» **Your instructions**: Pull every line containing "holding" from the data.

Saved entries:
::::
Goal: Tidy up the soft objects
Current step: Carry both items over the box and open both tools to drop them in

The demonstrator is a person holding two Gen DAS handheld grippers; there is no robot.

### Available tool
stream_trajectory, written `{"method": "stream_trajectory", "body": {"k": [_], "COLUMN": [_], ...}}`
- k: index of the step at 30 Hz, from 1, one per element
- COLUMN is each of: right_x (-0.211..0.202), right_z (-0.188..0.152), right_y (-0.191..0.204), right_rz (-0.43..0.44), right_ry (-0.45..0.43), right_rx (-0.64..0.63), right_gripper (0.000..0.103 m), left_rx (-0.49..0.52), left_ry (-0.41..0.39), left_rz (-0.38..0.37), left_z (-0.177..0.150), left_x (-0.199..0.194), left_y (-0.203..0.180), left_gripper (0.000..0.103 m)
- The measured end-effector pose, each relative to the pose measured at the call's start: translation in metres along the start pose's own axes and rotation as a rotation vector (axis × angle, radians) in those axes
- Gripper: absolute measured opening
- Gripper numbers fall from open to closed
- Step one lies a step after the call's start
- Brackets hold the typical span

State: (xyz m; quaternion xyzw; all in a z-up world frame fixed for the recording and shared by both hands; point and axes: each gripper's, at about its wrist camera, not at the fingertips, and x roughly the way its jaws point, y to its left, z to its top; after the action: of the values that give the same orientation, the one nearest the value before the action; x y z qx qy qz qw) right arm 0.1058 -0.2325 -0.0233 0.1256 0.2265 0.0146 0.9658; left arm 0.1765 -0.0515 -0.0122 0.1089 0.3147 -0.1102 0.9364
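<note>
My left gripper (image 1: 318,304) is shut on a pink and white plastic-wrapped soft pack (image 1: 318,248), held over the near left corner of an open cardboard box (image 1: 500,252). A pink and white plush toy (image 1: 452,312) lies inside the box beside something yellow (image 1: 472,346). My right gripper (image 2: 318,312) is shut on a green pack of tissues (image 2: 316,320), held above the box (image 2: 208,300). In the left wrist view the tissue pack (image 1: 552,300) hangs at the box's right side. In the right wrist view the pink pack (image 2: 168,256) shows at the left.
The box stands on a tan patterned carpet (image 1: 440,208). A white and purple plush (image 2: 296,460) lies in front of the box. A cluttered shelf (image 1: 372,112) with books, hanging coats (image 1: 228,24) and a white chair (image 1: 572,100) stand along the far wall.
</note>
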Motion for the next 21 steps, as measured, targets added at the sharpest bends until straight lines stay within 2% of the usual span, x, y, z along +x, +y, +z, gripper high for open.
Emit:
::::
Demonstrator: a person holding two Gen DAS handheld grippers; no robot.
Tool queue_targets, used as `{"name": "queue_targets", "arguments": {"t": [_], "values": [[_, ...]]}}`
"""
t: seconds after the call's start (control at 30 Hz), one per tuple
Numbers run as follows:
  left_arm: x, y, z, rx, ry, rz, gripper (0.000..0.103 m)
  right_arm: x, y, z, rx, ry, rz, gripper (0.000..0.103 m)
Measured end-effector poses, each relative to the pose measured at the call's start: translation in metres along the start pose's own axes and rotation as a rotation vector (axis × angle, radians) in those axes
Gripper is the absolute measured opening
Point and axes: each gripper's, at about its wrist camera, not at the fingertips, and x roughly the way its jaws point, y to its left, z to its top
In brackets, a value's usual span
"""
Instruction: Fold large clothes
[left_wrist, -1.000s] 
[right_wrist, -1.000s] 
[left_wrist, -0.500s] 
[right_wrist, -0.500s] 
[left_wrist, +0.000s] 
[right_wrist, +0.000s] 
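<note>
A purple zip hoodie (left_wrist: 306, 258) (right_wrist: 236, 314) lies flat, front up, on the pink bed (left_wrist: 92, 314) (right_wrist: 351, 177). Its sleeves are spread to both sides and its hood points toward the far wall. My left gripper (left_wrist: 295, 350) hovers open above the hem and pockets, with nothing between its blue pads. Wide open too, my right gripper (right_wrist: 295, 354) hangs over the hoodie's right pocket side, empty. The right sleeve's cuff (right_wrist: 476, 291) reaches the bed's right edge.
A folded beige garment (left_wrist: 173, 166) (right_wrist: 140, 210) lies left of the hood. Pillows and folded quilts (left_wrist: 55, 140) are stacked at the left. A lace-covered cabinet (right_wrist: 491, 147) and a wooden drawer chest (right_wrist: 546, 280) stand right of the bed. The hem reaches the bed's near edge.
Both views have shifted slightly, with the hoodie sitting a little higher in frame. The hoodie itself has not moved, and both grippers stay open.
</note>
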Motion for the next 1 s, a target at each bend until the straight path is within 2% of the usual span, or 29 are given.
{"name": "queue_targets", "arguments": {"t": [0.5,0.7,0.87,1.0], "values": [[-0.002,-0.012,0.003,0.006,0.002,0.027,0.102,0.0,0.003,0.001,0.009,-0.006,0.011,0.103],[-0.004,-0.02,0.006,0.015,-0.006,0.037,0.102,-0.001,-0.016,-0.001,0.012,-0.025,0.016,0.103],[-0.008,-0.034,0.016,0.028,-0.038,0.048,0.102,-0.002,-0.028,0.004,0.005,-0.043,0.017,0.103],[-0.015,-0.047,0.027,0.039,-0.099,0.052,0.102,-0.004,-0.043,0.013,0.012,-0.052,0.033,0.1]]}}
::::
» **Answer space**:
The demonstrator is a person holding two Gen DAS handheld grippers; there is no robot.
Demonstrator: a person holding two Gen DAS handheld grippers; no robot.

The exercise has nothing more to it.